'Op het salaris van leraren mogen ze nooit meer bezuinigen'

NIJMEGEN - Onderwijsminister Wiersma besloot onlangs, ter bestrijding van het lerarentekort, de salarissen in het basisonderwijs met 10% te verhogen. Dat kan effectief zijn. In de jaren 50 had Nederland, net als nu, een groot lerarentekort. Toen probeerde de overheid ook om het beroep van leraar aantrekkelijker te maken door een hoger salaris te bieden. Hoger opgeleiden kozen toen regelmatig voor een baan in het onderwijs. Totdat in de jaren tachtig de salarissen werden teruggebracht. De regering vond ze te royaal. Dat meldt het Historisch Nieuwsblad.

Volgens de publieke opinie in de jaren tachtig hadden leraren het maar makkelijk. Ze hoefden maar een paar uur per dag les te geven, waren vroeg thuis, hadden veel vakantie en een hoog salaris. Toenmalig minister van Onderwijs Wim Deetman kwam toen met de Herziening Onderwijs Salarisstructuur. Deetman wilde dat de leraren salaris gingen inleveren. Dat zorgde in 1985 tot heftige onderhandelingen met de bonden. 
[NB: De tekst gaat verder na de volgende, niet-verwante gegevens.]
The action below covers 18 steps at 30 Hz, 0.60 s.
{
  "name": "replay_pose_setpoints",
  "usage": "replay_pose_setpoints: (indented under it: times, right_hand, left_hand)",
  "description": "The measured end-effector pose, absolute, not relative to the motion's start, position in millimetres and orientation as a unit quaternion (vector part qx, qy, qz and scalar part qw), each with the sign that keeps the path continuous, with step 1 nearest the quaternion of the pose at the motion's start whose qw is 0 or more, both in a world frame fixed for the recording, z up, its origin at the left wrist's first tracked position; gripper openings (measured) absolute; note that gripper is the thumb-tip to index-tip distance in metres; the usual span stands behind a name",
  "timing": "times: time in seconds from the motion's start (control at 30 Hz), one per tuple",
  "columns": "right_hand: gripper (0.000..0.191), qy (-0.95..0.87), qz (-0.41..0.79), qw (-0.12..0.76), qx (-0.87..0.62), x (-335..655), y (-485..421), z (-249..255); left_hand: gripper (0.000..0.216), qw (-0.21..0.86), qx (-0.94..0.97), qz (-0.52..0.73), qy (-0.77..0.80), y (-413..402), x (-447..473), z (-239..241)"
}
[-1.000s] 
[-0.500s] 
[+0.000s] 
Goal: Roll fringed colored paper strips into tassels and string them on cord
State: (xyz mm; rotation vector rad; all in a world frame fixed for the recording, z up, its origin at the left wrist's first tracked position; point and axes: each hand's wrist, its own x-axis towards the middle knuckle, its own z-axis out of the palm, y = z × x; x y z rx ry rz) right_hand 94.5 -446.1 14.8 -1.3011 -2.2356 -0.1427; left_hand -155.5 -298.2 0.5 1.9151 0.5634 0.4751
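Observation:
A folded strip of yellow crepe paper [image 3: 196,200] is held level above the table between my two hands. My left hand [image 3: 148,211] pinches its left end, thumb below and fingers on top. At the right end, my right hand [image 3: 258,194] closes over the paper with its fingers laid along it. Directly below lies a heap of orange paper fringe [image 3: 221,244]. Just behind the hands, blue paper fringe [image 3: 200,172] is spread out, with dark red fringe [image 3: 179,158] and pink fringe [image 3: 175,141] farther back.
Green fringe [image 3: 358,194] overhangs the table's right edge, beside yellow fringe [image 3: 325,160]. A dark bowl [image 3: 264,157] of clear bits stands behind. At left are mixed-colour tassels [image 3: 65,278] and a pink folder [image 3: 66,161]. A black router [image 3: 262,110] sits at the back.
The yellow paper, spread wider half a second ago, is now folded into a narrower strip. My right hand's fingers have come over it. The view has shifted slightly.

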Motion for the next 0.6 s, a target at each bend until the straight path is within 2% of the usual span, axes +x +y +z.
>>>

De uitkomst was dat de bestaande docenten werden gespaard, maar dat diegenen die later aan een baan in het onderwijs begonnen minder gingen verdienen. De bonden gingen akkoord vanwege de hoge werkloosheid. De verwachting was namelijk dat nog maar één op de drie studenten van een lerarenopleiding een baan kon vinden. 

Vanaf de jaren negentig zijn de salarissen iets gestegen, maar nooit meer tot aan het niveau van de jaren zeventig. Andere concurrerende beroepen voor hogeropgeleiden gingen beter betalen en er was geld gereserveerd voor een eventuele salarisverhoging, maar dat kwam er nooit van.

Tot hoeveel extra leraren de huidige salarisverhogingen zullen leiden is lastig te zeggen. De salarisverhogingen kunnen extra jongeren trekken en zittende docenten langer vasthouden, maar er zal ook iets gedaan moeten worden aan de begeleiding en het huidige takenpakket van docenten.